Structured Text Database Systems
Frank Tompa
(Citations such as [J2], [C4], [T1], and [P7] refer to my own publications,
which were listed as entries on an accompanying Personal Data Form, not
included here.)
Motivation and
Objectives
In text-dominated database applications the content is primarily text rather than numbers, but the fundamental principles of data organization remain. Our research follows the "database approach," specifically those aspects that address data structuring together with language and algorithm support (as opposed to the aspects concerned with "database operating systems").
One long-term objective is to improve document storage and management by adapting sound database practices to this domain of information and by designing and prototyping suitable document database management systems. The second, complementary objective is to create systems that manage information fragments that are assembled in diverse ways to meet various applications’ needs by providing virtual documents.
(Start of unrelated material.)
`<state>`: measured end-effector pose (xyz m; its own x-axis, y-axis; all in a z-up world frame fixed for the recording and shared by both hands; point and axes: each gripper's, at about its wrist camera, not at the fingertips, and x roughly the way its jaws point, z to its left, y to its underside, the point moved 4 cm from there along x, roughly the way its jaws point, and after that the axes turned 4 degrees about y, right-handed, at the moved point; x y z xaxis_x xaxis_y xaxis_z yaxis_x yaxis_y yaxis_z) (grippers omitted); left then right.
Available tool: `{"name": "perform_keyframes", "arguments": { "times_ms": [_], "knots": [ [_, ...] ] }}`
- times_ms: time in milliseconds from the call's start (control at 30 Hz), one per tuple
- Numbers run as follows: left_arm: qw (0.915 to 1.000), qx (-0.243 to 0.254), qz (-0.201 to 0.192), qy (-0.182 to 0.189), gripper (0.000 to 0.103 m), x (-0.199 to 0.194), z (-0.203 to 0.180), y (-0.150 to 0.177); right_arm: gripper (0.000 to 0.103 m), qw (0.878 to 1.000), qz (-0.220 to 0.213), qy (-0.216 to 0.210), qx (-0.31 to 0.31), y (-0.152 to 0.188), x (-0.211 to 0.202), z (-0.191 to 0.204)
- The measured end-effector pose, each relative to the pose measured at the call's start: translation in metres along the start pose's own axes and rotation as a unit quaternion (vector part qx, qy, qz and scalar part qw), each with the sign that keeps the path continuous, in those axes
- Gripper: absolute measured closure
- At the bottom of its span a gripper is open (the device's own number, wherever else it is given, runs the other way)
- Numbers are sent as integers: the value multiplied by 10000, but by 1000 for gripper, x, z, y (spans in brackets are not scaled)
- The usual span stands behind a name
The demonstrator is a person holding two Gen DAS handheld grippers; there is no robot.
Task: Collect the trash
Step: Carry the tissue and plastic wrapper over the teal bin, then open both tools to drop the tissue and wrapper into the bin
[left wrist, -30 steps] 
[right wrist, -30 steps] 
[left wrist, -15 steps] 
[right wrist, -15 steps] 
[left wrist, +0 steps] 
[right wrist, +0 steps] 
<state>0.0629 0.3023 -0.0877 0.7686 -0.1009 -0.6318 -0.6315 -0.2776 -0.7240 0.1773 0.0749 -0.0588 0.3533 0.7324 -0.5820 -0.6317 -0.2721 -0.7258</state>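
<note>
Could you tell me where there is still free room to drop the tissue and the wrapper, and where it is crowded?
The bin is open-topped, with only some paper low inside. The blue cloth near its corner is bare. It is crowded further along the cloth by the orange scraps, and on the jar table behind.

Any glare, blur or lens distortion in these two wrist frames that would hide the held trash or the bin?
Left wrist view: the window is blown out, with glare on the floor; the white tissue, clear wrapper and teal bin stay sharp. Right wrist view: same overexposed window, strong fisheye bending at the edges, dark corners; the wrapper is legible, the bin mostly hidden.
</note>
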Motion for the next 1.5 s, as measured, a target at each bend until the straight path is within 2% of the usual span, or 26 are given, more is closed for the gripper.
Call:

In the short term, aspects of these objectives will be addressed through three themes:
Progress to Date
Because the fundamental assumptions about the nature of text data and its uses distinguish text databases from conventional ones [B1], we introduced the notion of a grammar-defined model of data [Gonnet87]. The model uses grammars as schemas and "parsed strings" (p-strings) as instances. Operators on these instances have been defined, resulting in a "p-string algebra" that can be used for data manipulation and view definition. An interpreter for the model’s algebra was implemented and successfully applied to solve the problem of creating an initial draft of the Shorter OED from the text of the OED [J3]. A second implementation of the algebra’s operators was completed as part of a type library for C (including also sets, lists, and tables). Surprisingly, our implementations support highly structured text, but they have not embodied grammars and, in fact, provide no data definition language. On the other hand, SGML defines only uninterpreted grammars and therefore also does not meet major conditions of a data model [J1]. As a result, there remains the need to develop a text data model that effectively utilizes grammars.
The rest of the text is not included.